Сразу после смерти супруга Екатерина получила послание, содержащее прошение «не допустить, чтобы новое царствование началось с пролития крови невинных». Она отнеслась благосклонно к этому прошению, пообещала смягчить участь протестантов при условии, что каждый из них будет вести себя тихо, не провоцируя скандалов.
Однако обещание не удалось выполнить из-за усиленной слежки за каждым ее шагом со стороны Гизов, и протестанты посчитали себя вправе поднять голос. Екатерине передали их слова: «Она вполне может убедиться, что Господь не оставит без наказания подобную несправедливость. Ведь она прекрасно знает, что дю Бур не виновен. Господь наказал старого короля, но пусть она знает, что Его рука еще поднята и расплата может пасть на нее саму и ее детей».
Эта угроза обескуражила Екатерину. Она заявила своей любимой фрейлине Жаклин де Лонгвей, что лишь жалость и свойственное ей от природы сострадание заставляет ее желать им добра, а вовсе не то обстоятельство, будто она считает их религию правильной. Екатерина была убеждена, что суровость в управлении государством необходима, и перестала противостоять жестоким мерам Гизов.
А уж они-то постарались вовсю!.. Гизы безжалостно применяли постановления Генриха II против кальвинистов. Они устроили облаву в предместье Сен-Жермен, именуемом «маленькой Женевой». Проживавшие там дворяне-протестанты оказали вооруженное сопротивление. В различных кварталах Парижа были произведены обыски и аресты.
Гизы приказали казнить дю Бура, и он был сожжен живьем.
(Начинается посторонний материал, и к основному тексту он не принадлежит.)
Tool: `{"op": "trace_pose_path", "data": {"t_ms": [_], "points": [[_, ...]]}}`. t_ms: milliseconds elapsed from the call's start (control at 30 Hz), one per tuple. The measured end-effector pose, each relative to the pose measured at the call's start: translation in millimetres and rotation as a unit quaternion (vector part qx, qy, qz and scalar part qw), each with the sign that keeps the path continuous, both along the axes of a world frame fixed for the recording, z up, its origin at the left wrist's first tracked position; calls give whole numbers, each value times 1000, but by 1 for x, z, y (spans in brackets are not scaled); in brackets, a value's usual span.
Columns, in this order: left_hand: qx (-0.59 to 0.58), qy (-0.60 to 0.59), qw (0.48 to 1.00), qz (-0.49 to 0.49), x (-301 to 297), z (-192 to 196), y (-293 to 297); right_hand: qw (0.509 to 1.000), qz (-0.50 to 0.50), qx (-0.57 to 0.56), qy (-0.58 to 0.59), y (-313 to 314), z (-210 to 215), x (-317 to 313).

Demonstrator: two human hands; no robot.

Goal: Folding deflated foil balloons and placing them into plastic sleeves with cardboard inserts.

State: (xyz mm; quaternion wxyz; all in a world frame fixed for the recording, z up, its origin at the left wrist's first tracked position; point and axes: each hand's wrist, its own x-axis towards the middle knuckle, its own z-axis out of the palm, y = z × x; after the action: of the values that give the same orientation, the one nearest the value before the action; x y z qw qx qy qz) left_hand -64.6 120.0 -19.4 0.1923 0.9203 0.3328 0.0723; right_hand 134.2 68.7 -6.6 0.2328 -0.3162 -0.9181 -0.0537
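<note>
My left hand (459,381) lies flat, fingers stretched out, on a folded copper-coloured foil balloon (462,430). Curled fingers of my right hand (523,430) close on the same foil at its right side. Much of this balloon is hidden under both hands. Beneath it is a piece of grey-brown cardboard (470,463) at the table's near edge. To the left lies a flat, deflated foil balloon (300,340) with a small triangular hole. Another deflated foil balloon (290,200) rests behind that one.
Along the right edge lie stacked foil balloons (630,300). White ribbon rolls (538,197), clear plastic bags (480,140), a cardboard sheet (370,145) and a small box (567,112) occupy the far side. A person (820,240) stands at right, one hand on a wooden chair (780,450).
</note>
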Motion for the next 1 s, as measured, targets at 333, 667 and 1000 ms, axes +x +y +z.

Во время казни он успел крикнуть в толпу:
– Я гибну во имя Господа! А вы при виде моих мук придите к покаянию!
Ответом на сожжение дю Бура было убийство Антуана Минара, члена парламента решительного противника протестантов.
Сожжение на костре дю Бура вызвало многочисленные протесты, однако они не поколебали стремление лотарингцев подавить протестантское движение. Согласно постановлению, принятому парижским парламентом, все дома, где проходили недозволенные религиозные собрания, следовало стереть с лица земли; высокородным господам запрещалось принимать протестантизм под страхом лишения всех прав.
Эти карательные меры вызывали недовольство протестантской знати, возмущенной тем, что власть в государстве прибрал к рукам один политический клан.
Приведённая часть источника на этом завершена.